Required work: Please print the entries below exactly, from the line with "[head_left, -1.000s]" through the line with "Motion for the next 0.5", including both of those lines and leaving out all others.

Data:
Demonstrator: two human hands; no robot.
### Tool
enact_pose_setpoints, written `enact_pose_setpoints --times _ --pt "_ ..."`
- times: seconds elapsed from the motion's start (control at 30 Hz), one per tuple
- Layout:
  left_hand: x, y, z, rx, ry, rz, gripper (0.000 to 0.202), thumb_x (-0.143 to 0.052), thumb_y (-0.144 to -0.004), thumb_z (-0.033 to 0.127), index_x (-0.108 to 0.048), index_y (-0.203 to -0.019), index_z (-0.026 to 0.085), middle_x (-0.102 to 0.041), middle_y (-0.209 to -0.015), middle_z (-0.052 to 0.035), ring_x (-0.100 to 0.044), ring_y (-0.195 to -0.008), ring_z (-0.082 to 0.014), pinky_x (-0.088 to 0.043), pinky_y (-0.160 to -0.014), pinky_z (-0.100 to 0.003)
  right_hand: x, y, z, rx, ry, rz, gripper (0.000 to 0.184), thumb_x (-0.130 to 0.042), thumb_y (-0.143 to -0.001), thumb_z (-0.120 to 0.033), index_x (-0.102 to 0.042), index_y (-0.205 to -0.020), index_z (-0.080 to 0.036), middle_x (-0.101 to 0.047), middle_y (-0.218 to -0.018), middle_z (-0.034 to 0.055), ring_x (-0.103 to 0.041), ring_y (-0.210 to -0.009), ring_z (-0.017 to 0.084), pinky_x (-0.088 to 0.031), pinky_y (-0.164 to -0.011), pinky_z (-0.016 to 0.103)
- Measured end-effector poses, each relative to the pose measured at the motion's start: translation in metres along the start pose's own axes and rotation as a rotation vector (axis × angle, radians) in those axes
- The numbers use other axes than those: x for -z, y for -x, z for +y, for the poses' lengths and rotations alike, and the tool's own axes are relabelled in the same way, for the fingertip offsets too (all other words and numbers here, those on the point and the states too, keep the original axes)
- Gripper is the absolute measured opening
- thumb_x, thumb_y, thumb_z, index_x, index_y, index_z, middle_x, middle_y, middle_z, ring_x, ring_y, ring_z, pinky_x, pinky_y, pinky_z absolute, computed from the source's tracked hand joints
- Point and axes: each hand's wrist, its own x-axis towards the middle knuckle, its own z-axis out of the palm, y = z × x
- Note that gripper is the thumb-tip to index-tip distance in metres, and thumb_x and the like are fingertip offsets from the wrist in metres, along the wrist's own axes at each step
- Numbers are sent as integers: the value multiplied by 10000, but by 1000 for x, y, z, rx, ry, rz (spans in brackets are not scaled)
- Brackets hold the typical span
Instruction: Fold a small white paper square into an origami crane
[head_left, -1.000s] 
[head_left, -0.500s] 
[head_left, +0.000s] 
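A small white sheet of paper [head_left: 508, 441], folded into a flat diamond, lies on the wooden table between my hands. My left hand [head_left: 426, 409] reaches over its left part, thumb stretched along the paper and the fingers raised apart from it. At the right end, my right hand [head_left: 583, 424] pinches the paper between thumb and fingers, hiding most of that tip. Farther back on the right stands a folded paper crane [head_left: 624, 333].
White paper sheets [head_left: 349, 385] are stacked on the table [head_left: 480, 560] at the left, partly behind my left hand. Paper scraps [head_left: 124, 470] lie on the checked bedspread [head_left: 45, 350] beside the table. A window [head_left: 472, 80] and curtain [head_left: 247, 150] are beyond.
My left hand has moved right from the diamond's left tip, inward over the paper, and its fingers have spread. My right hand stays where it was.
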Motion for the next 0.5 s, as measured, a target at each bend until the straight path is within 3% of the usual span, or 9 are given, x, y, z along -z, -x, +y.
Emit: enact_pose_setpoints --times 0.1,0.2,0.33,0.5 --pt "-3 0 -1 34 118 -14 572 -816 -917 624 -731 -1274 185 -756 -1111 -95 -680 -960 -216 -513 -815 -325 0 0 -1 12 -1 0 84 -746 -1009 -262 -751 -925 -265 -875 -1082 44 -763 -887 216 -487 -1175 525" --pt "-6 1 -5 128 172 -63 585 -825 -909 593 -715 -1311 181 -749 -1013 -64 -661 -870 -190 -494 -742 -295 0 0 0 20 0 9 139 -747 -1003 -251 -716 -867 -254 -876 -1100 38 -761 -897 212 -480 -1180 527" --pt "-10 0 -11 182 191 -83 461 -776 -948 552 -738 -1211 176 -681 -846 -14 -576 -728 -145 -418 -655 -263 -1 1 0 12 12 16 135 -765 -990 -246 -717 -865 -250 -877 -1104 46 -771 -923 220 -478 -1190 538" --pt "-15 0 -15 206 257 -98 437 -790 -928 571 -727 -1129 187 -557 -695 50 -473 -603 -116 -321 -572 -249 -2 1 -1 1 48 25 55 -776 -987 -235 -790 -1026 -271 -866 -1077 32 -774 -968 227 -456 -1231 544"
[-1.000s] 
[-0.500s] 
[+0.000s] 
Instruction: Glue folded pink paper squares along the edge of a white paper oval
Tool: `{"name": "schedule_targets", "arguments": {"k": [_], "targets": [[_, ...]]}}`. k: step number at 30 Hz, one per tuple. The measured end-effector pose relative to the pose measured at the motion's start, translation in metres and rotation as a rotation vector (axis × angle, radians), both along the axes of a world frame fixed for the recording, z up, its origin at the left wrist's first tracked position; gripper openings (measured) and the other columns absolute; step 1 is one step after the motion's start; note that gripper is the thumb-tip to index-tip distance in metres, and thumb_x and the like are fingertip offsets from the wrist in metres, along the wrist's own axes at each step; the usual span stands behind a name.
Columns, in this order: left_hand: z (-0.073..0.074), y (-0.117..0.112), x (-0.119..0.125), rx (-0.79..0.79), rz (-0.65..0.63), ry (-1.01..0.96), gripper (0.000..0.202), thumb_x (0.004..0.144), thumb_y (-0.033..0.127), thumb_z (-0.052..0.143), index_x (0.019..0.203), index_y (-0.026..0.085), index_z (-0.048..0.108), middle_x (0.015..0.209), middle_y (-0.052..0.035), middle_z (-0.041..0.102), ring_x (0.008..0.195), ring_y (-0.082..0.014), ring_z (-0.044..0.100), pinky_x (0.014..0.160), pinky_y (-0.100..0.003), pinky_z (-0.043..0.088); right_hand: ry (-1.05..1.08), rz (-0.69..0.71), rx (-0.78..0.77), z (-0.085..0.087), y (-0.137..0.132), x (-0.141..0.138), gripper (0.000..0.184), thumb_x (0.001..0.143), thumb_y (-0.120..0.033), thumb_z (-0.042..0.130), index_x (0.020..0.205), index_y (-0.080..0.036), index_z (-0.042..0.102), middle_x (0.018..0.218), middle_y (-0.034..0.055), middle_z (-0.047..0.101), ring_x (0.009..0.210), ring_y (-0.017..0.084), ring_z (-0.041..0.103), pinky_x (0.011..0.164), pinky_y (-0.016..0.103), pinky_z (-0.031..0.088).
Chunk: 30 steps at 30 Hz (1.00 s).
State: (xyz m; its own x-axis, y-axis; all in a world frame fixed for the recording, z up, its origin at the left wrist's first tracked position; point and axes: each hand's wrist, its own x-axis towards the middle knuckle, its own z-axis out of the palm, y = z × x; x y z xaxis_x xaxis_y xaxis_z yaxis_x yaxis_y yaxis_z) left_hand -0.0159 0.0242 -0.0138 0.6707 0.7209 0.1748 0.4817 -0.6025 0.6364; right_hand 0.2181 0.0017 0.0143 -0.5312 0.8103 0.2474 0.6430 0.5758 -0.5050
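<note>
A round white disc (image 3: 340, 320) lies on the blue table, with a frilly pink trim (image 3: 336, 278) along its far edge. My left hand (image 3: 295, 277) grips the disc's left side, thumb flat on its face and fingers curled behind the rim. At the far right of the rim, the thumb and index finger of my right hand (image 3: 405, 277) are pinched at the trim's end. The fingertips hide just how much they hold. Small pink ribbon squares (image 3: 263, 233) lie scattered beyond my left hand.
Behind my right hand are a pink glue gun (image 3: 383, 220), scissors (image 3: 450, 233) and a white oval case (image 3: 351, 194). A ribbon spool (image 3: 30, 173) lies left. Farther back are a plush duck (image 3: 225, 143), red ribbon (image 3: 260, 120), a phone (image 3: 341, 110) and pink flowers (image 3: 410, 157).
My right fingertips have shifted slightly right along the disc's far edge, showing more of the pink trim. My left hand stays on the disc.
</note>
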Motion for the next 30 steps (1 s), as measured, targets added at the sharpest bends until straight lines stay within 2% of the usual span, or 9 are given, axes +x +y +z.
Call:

Exercise result:
[head_left, -1.000s] 
[head_left, -0.500s] 
[head_left, +0.000s] 
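A small white sheet of paper [head_left: 508, 441], folded into a flat diamond, lies on the wooden table between my hands. My left hand [head_left: 426, 409] reaches over its left part, thumb stretched along the paper and the fingers raised apart from it. At the right end, my right hand [head_left: 583, 424] pinches the paper between thumb and fingers, hiding most of that tip. Farther back on the right stands a folded paper crane [head_left: 624, 333].
White paper sheets [head_left: 349, 385] are stacked on the table [head_left: 480, 560] at the left, partly behind my left hand. Paper scraps [head_left: 124, 470] lie on the checked bedspread [head_left: 45, 350] beside the table. A window [head_left: 472, 80] and curtain [head_left: 247, 150] are beyond.
My left hand has moved right from the diamond's left tip, inward over the paper, and its fingers have spread. My right hand stays where it was.
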Motion for the next 0.5 s, as measured, a target at each bend until the straight path is within 3% of the usual span, or 9 are given, x, y, z along -z, -x, +y.

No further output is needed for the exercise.